Opinion
Nos. 20150311 20150312.
08-18-2016
Christopher M. McShane (argued) and Andrew D. Cook (on brief), West Fargo, ND, for plaintiff and appellee. Jonathan T. Garaas, Fargo, ND, for defendants and appellants.
Christopher M. McShane (argued) and Andrew D. Cook (on brief), West Fargo, ND, for plaintiff and appellee.

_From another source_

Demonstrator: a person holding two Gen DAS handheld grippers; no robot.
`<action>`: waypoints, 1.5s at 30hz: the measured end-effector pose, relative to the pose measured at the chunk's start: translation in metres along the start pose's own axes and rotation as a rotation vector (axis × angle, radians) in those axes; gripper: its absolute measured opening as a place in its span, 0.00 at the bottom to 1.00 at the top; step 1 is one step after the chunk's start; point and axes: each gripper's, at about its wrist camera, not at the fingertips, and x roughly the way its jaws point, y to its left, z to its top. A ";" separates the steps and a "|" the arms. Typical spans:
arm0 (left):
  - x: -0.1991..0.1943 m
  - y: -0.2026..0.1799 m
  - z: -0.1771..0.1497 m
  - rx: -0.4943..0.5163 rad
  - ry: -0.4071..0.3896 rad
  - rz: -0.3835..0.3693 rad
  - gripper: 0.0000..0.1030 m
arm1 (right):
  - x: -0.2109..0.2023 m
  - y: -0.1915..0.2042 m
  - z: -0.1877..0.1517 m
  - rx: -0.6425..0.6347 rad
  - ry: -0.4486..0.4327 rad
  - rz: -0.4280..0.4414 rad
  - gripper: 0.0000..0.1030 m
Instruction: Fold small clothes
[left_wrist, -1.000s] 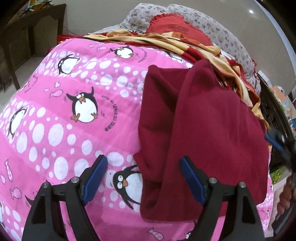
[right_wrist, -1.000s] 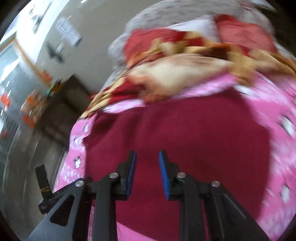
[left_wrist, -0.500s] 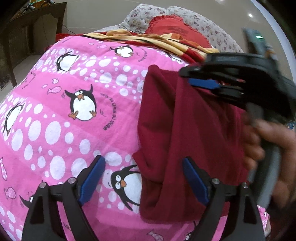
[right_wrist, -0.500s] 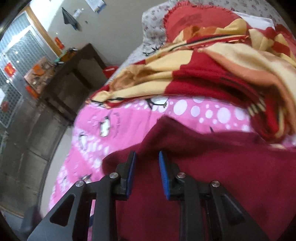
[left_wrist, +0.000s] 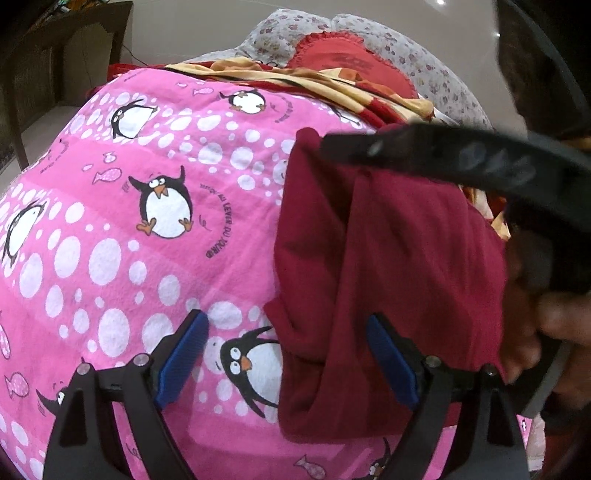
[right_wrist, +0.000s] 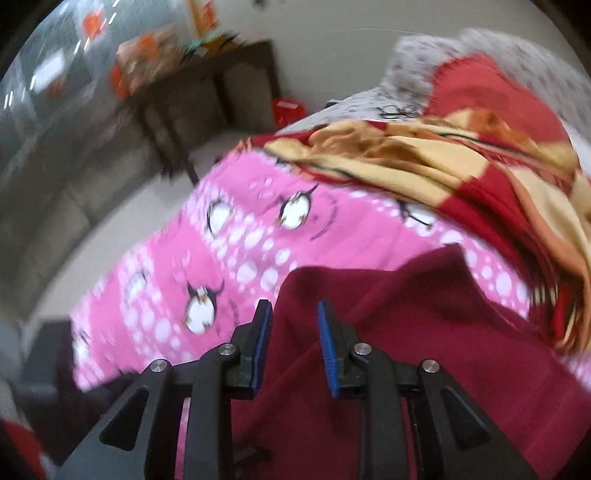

Jonathan T. Garaas, Fargo, ND, for defendants and appellants.
CROTHERS, Justice.
[¶ 1] In this consolidated appeal several landowners appeal from district court orders granting the Cass County Joint Water Resource District (District) permission to enter Landowners' property. The Landowners argue that the district courts lacked subject matter jurisdiction over the cases because the District failed to serve a summons and complaint, that soil borings and other tests are outside the scope of permitted examinations and they were entitled to a jury trial to determine just compensation. We affirm the district courts' orders.
I
[¶ 2] The District filed applications with the district court for permission to enter Landowners' property to conduct surveys, mapping and examinations required for evaluating and designing a proposed flood control project. The District stated the examinations and surveys may include drilling holes on certain properties to obtain subsurface soil samples. The Landowners objected, claiming the court was without jurisdiction to hear the applications. The Landowners claimed the District's proposed entry onto their property constituted a taking of private property under the North Dakota Constitution and the District should not be allowed the right to enter their property to conduct examinations and surveys until a jury determined appropriate compensation. After hearings the district courts granted the District permission to enter the Landowners' property and the Landowners appeal.
II
[¶ 3] The Landowners argue the district courts erred granting the District permission to enter their property because the courts were without jurisdiction to hear the applications. “To issue a valid order, a district court must have both subject-matter jurisdiction and personal jurisdiction over the parties.” Alliance Pipeline L.P. v. Smith, 2013 ND 117, ¶ 18, 833 N.W.2d 464. “Subject-matter jurisdiction is the court's power to hear and determine the general subject involved in the action....” Albrecht v. Metro Area Ambulance, 1998 ND 132, ¶ 10, 580 N.W.2d 583. “Issues involving subject matter jurisdiction cannot be waived and can be raised sua sponte at any time.” Earnest v. Garcia, 1999 ND 196, ¶ 7, 601 N.W.2d 260.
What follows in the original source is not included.